Just to let you know that GlobalAxe all went live last week and so far no issues at all."

Since the people on the trading floor started using my system and it seems to be standing on its feet so far, it probably is a good time to recap on what had happened over my ten week internship at Morgan Stanley.

I was working as technology analyst in repo trading team (in institutional securities group). My task was to develop and integrate a new screen into trading software, to create an associated e-mail subsystem generating daily/weekly reports for senior executives and to code a website which would provide access to the data for executives/sales people without the trading software on their machines.

Development-wise it involved working with quite a wide range of technologies, such as C# and CAB for UI development, Java/Spring for e-mail report generation/server backend, MVC under ASP.NET for the website, Transact-SQL for Sybase DB backend; everything interconnected with SOAP/XML and distributed locally over in-house pubsub systems or through IBM's MQ for inter-continental data transactions.

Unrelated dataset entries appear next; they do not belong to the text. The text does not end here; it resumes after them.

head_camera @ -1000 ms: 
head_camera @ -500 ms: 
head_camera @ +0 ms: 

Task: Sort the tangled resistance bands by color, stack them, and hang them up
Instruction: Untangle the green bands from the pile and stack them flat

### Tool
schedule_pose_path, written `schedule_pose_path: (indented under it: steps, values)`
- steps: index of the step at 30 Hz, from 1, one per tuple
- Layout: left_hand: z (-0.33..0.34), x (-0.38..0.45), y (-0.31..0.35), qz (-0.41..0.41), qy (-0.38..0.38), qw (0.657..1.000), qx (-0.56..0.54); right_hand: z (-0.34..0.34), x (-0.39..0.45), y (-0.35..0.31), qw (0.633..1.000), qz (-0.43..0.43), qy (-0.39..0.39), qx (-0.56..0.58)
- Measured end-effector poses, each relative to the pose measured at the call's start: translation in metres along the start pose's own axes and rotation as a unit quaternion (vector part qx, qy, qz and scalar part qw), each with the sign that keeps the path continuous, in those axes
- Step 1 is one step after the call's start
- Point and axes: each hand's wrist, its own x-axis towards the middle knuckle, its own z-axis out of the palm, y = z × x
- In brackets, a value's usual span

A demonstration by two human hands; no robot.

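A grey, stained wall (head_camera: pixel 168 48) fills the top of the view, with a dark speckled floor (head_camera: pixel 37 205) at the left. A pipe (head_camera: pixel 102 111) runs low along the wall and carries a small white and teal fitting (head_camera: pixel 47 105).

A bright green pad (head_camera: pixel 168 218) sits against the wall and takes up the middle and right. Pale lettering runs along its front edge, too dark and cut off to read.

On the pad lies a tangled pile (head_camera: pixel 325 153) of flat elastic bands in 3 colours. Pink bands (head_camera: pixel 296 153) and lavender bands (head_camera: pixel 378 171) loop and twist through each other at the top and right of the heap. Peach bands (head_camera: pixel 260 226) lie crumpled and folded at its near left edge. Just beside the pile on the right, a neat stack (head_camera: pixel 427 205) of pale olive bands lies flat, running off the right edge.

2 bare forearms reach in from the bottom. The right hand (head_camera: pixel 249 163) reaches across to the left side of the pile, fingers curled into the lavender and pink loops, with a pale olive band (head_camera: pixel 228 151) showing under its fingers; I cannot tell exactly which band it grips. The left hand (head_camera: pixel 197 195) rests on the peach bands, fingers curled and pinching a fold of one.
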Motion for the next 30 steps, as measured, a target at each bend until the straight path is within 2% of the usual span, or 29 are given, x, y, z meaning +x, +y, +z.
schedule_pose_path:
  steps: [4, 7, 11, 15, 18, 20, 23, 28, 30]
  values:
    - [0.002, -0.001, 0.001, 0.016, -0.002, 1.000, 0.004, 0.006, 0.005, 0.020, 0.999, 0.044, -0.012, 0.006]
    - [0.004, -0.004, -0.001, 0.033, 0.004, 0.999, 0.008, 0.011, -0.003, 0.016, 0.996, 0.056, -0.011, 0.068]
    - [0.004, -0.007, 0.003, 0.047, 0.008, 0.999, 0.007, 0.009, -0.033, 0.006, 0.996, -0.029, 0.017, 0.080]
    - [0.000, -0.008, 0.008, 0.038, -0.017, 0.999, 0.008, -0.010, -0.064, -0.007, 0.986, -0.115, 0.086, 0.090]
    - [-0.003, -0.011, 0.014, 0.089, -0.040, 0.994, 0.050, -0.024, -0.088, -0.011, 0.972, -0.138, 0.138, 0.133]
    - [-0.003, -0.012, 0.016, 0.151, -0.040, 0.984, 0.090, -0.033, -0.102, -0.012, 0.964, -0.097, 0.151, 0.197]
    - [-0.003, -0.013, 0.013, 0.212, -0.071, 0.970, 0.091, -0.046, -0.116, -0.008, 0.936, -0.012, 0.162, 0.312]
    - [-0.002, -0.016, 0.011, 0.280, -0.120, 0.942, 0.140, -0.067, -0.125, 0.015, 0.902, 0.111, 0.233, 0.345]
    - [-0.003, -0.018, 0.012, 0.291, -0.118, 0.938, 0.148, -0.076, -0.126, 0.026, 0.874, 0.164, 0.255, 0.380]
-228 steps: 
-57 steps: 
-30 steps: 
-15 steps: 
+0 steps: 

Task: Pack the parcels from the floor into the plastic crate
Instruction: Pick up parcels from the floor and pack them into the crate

Even though working and learning about all these technologies was fun on it's own right, the best thing I would say about my experience was the people.

Night at Canary Wharf, 2010

There is no better feeling than having a quick call with traders in New York demoing them the stuff that you just wrote, then dropping an e-mail to Tokyo checking if your recent changes made it through to their database, discussing the architecture of your system with the guys in your team and then going to the global team video-meeting; all in the same day.

And sometimes you feel the need to pinch yourself, because the level of responsibility that you get as an intern is staggering. You have the same rights and responsibilities as any other team member: a screw up in your code can block sixty people from submitting their code before the end of the iteration, a failure to convince the head of traders in NY that what you are doing is going to help them will affect the name of the whole team, and so on.

But then, you own your project: you make the final design decisions, you implement it and you give it to the end-users, who often appear to be bigshots. And that more than makes up for a few late nights in the office. Plus, Canary Wharf is absolutely beautiful at night.

Without expanding too much (and breaching too many non-disclosure agreements) - it was definitely the best experience so far: in terms of team, project, technology, skill, involvement and everything else. And it seems like I will have a chance to repeat it again: I have already received an unconditional offer for the internship at MS next summer!

Oh, and regarding the summer days spent in glass, steel and stone towers... well, Majorca more than made up for it!